They were struggling to get Teradata to run fast. Mike said, “We should just make this a column store.” He founded the C-Store project, which became Vertica.

Modern Column Stores (2010s and Beyond)

Now pretty much everybody does this. Here’s a sample of different database systems considered column stores:

  • Snowflake
  • Vertica
  • MonetDB
  • DuckDB
  • Many others

Two key developments in the 2010s: Open-source file formats:

  1. Parquet - Came out of Dremio and others
  2. ORC - Came out of Facebook

These are open-source columnar file formats. Now you can build database systems that read and write Parquet or ORC files.

Advantages of DSM (Column Store)

  • Greatly reduced wasted I/O for analytical queries because you’re only reading the exact data you need.
  • Better cache reuse and locality for access patterns:
    • Literally ripping through columns one after another
    • Not jumping around within memory
    • Better for CPUs
  • Better compression (discussed next):
    • Values from the same column tend to be similar
    • Better compression ratios

Disadvantages of DSM (Column Store)

  • Slow for point queries: Looking up a single tuple requires accessing multiple column files.
  • Slow for inserts, updates, deletes: Have to split things up and write data to multiple locations. To reconstruct, have to bring it back in from multiple places.

Multi-Column Access Problem

Important point: In the earlier example, the query seemed to process one column (hostName scan), then move to another (lastLogin). In reality, queries often want to look at multiple columns simultaneously.

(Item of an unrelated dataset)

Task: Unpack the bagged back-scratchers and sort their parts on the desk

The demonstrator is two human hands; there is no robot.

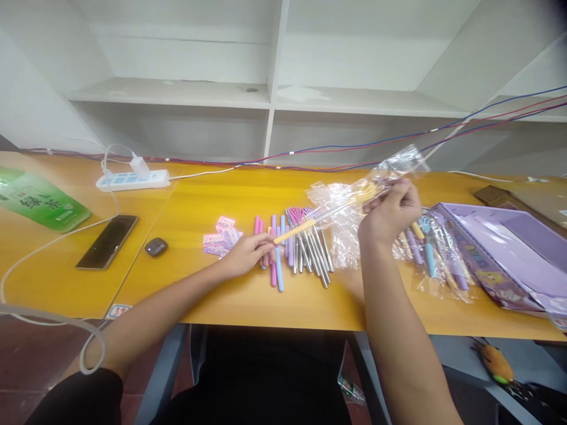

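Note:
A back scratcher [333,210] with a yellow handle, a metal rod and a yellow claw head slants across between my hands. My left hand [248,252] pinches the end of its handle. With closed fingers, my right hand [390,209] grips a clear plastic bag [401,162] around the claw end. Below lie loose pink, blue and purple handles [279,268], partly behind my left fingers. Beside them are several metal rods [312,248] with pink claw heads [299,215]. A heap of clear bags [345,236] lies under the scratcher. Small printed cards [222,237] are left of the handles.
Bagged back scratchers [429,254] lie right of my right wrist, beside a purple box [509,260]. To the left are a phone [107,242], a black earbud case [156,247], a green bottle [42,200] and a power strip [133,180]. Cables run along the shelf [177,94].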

Your WHERE clause only referenced one attribute, but as you’ve seen in Homework 1, oftentimes you have multiple columns or attributes referenced in your WHERE clause. It would be expensive or cumbersome to maintain state as you’re scanning one column while fetching another column at the same time, trying to patch things together. This, we want a way to have attributes that are accessed together somewhat close to each other on disk or in files, but still get all the benefits of a column store layout. This is what the PAX model provides.

Hybrid Storage Model (PAX)

As mentioned, in most systems when they say they’re a column store, they’re using PAX. Even Parquet and ORC are really doing this.

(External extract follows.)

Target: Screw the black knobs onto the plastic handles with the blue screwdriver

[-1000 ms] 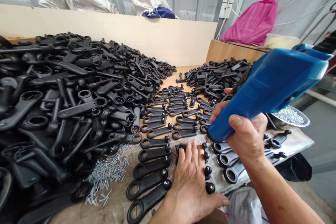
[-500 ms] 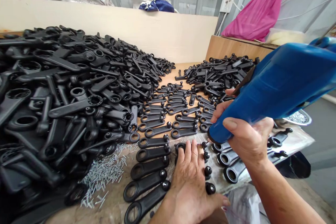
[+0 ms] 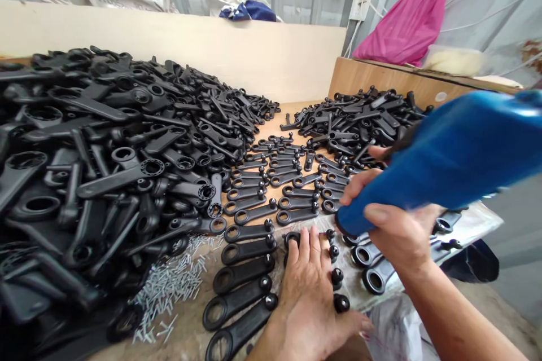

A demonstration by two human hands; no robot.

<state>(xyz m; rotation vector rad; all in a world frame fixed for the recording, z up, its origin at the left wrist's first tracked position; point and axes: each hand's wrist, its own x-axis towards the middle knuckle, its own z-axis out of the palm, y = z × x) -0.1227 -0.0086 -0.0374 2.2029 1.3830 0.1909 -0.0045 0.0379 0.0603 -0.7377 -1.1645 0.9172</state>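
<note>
My left hand (image 3: pixel 309 287) lies flat over a row of black plastic crank handles, its fingers together and stretched out. Their ball-tipped ends, such as this knob (image 3: pixel 337 277), stick out along its right side. My right hand (image 3: pixel 402 231) is wrapped round a blue power tool (image 3: pixel 457 152), tilted across the right side; its working end is not clear to me. Left of my left hand runs another row of crank handles (image 3: pixel 243 275) with ring ends. More crank handles (image 3: pixel 379 273) lie below my right hand, partly hidden.
A big heap of black handles (image 3: pixel 127 107) fills the left. Loose silver pins (image 3: pixel 173 285) are scattered in front of it. A smaller heap (image 3: pixel 359 118) stands at the back right, below a pink bag (image 3: pixel 406 22). A pale board (image 3: pixel 296 62) closes off the back.
The blue tool has dropped slightly and turned a little in my right hand. My left hand stays flat on the crank handles. The whole view has shifted slightly.
</note>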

The idea is: instead of having a separate file for every single column by itself, break them up into chunks (row groups) and have data for tuples in the same row close to each other, just spaced out in separate pages.

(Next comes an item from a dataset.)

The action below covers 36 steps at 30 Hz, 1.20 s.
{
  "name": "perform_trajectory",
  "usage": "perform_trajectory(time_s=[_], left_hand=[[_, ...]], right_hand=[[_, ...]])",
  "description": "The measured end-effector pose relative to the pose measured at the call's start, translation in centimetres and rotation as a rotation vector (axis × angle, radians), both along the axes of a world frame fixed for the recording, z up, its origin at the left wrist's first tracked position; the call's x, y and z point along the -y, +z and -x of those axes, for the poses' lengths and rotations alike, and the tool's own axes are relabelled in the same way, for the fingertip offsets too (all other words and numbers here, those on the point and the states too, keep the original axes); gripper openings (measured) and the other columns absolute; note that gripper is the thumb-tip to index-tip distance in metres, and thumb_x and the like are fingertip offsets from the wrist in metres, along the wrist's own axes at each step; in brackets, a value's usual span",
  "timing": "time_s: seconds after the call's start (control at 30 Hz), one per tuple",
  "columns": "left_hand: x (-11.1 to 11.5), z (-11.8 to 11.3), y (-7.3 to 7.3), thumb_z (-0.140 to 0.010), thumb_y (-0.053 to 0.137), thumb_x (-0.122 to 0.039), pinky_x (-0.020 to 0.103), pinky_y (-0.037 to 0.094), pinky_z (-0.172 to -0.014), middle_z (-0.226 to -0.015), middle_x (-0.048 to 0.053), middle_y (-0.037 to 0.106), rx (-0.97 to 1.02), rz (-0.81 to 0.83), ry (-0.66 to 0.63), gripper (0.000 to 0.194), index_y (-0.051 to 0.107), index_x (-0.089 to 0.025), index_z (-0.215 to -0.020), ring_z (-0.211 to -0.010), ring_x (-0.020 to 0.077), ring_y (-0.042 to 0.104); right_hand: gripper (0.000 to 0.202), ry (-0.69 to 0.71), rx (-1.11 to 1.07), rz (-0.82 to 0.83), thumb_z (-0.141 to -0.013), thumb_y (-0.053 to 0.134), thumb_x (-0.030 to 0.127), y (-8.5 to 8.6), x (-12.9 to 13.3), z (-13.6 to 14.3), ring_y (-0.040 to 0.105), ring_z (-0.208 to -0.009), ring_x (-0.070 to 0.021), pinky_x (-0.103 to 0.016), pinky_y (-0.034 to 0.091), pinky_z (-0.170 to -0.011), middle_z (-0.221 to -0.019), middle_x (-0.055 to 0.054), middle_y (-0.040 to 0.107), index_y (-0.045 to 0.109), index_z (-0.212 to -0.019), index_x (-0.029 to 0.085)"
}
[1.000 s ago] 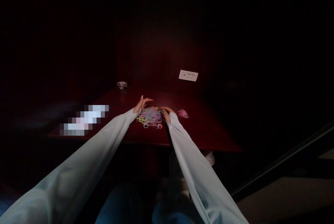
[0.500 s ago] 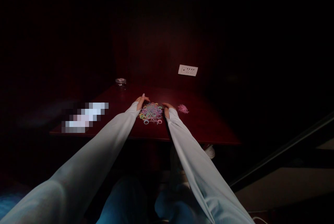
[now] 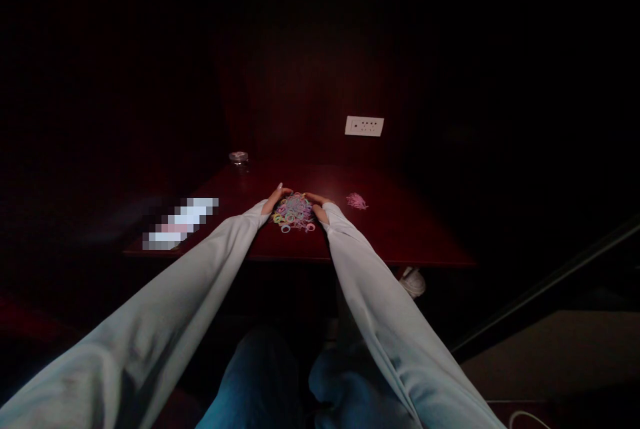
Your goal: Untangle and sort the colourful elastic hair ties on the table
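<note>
A heap of small multicoloured rings (image 3: pixel 294 210), looking like elastic bands, lies on the dark red table (image 3: pixel 400 236). My left hand (image 3: pixel 277 197) rests against the heap's left and far side, fingers apart and curved around it. On the other side my right hand (image 3: pixel 319 206) touches the heap's right edge, its fingers spread and curving over the far side. Neither hand grips anything that I can make out. To the right of my right hand sits a smaller pile of pink bands (image 3: pixel 357 201).
A clear lidded jar (image 3: pixel 239 161) stands at the table's back left. A pixelated bright object (image 3: pixel 183 224) lies near the left edge. The wall behind carries a white socket plate (image 3: pixel 365 126). A pale shoe (image 3: pixel 413 282) shows below the front edge.
Both hands have closed in around the heap, which is gathered more tightly. The whole view has shifted slightly, so the table and jar appear further right.
</note>
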<state>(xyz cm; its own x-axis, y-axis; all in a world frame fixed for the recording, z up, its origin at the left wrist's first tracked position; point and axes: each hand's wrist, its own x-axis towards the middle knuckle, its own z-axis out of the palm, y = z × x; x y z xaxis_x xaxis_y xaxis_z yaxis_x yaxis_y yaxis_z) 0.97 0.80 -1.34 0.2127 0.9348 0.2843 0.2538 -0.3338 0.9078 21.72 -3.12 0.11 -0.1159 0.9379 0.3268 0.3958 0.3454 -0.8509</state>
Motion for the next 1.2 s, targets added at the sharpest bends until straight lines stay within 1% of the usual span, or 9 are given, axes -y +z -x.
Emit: perform_trajectory(time_s=[0.17, 0.3, 0.4, 0.5, 0.6, 0.7, 0.83, 1.0, 1.2], left_hand=[[1.1, 0.6, 0.5, -0.077, 0.019, -0.096, 0.047, 0.034, -0.120, -0.142, 0.014, 0.060, 0.011, 0.015, -0.099, 0.103, 0.063, -0.019, -0.129, -0.143, 0.0329, 0.045], [2.3, 1.0, 0.5, -0.090, 0.017, -0.082, 0.045, 0.027, -0.125, -0.154, 0.011, 0.048, -0.154, -0.165, -0.090, 0.086, 0.058, -0.022, -0.137, -0.150, 0.0283, 0.035], [3.5, 1.2, 0.5, -0.092, 0.032, -0.075, 0.049, 0.023, -0.126, -0.163, 0.012, 0.031, -0.358, -0.381, -0.063, 0.075, 0.054, -0.022, -0.140, -0.152, 0.0307, 0.027], [4.2, 1.0, 0.8, -0.085, 0.054, -0.071, 0.055, 0.023, -0.125, -0.165, 0.014, 0.024, -0.523, -0.485, -0.111, 0.076, 0.051, -0.022, -0.143, -0.152, 0.0363, 0.025], [4.2, 0.6, 1.0, -0.074, 0.073, -0.068, 0.060, 0.020, -0.124, -0.167, 0.014, 0.022, -0.619, -0.525, -0.146, 0.087, 0.049, -0.025, -0.146, -0.154, 0.0411, 0.018], [3.6, 0.2, 1.0, -0.068, 0.080, -0.065, 0.064, 0.019, -0.123, -0.168, 0.011, 0.020, -0.646, -0.479, -0.130, 0.094, 0.047, -0.030, -0.149, -0.154, 0.0440, 0.016], [2.6, -0.2, 0.7, -0.070, 0.078, -0.065, 0.061, 0.022, -0.124, -0.166, 0.012, 0.028, -0.601, -0.425, -0.142, 0.093, 0.049, -0.028, -0.149, -0.152, 0.0419, 0.025], [1.5, -0.6, 0.3, -0.081, 0.065, -0.064, 0.046, 0.029, -0.126, -0.149, 0.011, 0.055, -0.536, -0.423, -0.179, 0.068, 0.065, -0.022, -0.134, -0.144, 0.0319, 0.045], [0.3, -0.4, -0.3, -0.087, 0.058, -0.060, 0.044, 0.041, -0.118, -0.131, 0.012, 0.069, -0.390, -0.444, -0.114, 0.053, 0.075, -0.020, -0.117, -0.132, 0.0311, 0.058]], right_hand=[[0.043, 0.120, -0.254, 0.047, -0.083, 0.053, 0.015, 0.7, 0.9, 0.2, 0.070, -0.115, -0.0214, -0.041, 0.051, -0.108, -0.120, -0.006, 0.075, 0.075, -0.119, 0.023], [0.037, 0.150, -0.396, 0.075, -0.082, 0.055, 0.017, 1.2, 1.0, 0.2, 0.070, -0.114, -0.0231, -0.039, 0.055, -0.102, -0.120, -0.007, 0.075, 0.075, -0.113, 0.022], [0.032, 0.097, -0.443, 0.086, -0.081, 0.054, 0.019, 1.0, 0.6, 0.1, 0.071, -0.111, -0.0233, -0.037, 0.060, -0.090, -0.119, -0.007, 0.075, 0.074, -0.106, 0.022], [0.031, 0.020, -0.425, 0.100, -0.082, 0.050, 0.020, 0.5, -0.1, 0.0, 0.071, -0.106, -0.0221, -0.034, 0.063, -0.079, -0.112, -0.006, 0.076, 0.073, -0.103, 0.021], [0.029, -0.093, -0.350, 0.056, -0.082, 0.048, 0.019, 0.1, -0.8, -0.1, 0.071, -0.103, -0.0196, -0.033, 0.061, -0.086, -0.102, -0.004, 0.076, 0.073, -0.096, 0.022], [0.029, -0.165, -0.271, 0.012, -0.079, 0.047, 0.013, -0.1, -1.2, -0.3, 0.071, -0.100, -0.0184, -0.035, 0.056, -0.098, -0.100, -0.004, 0.076, 0.074, -0.089, 0.020], [0.032, -0.095, -0.168, -0.044, -0.078, 0.048, 0.012, -0.3, -1.2, -0.9, 0.071, -0.103, -0.0194, -0.035, 0.052, -0.103, -0.108, -0.004, 0.076, 0.075, -0.093, 0.020], [0.029, -0.158, -0.048, -0.113, -0.078, 0.051, 0.014, -0.6, -1.3, -1.4, 0.066, -0.112, -0.0231, -0.041, 0.045, -0.112, -0.106, -0.002, 0.076, 0.077, -0.089, 0.023], [0.021, -0.191, -0.179, -0.112, -0.081, 0.054, 0.021, -0.9, -1.7, -1.1, 0.068, -0.107, -0.0236, -0.040, 0.048, -0.108, -0.103, -0.005, 0.074, 0.074, -0.081, 0.022]])
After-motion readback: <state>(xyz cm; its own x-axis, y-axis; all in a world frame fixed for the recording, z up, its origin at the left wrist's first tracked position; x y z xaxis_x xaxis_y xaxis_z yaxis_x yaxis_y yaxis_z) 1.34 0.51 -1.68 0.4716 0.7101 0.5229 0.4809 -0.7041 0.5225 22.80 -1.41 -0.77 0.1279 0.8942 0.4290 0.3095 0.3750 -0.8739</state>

PAX: Physical Organization

Going back to the example, we horizontally partition the table into row groups, then within that row group, partition based on columns.

Look at the first three rows in the picture above:

  • In the giant file, define a row group
  • Header for that row group
  • All values for Column A together
  • All values for Column B together
  • All values for Column C together

If you have a WHERE clause needing both Column A and Column C, when you fetch pages for this row group, you’ll have all the data you need close to each other. You’ll also get benefit of sequential I/O because this row group is tens of megabytes instead of 4KB or 8KB pages

This is roughly how Parquet works. There are many diagrams and presentations of Parquet.

  • Default page size: 1 megabyte (they want to group things together and have as much sequential I/O as possible)
  • Row group size: 128 megabytes

Database Compression

Disk I/O is (almost) always the main bottleneck I/O. Whatever the exact size of a tuple in a table, every page brought in contains exactly that data. To speed up queries, you can:

  • Skip data: Column store approach helps—avoid reading attributes you don’t need
  • Make data you fetch bring more tuples into memory: Compression*

There’s a trade-off between speed and compression ratio.

Disk is potentially slower than CPU, especially in cloud settings. You’re willing to pay the extra cost of decompressing/compressing data because it reduces:

  • Number of IOPS
  • Time wasted on I/O to fetch things

The gap between disk speed and CPU speed is narrowing: In some cases, disk is getting so fast that maybe you don’t want things compressed.

Other benefits of keeping things compressed: The database system can actually run faster when processing things in memory (covered in a few weeks when discussing query execution).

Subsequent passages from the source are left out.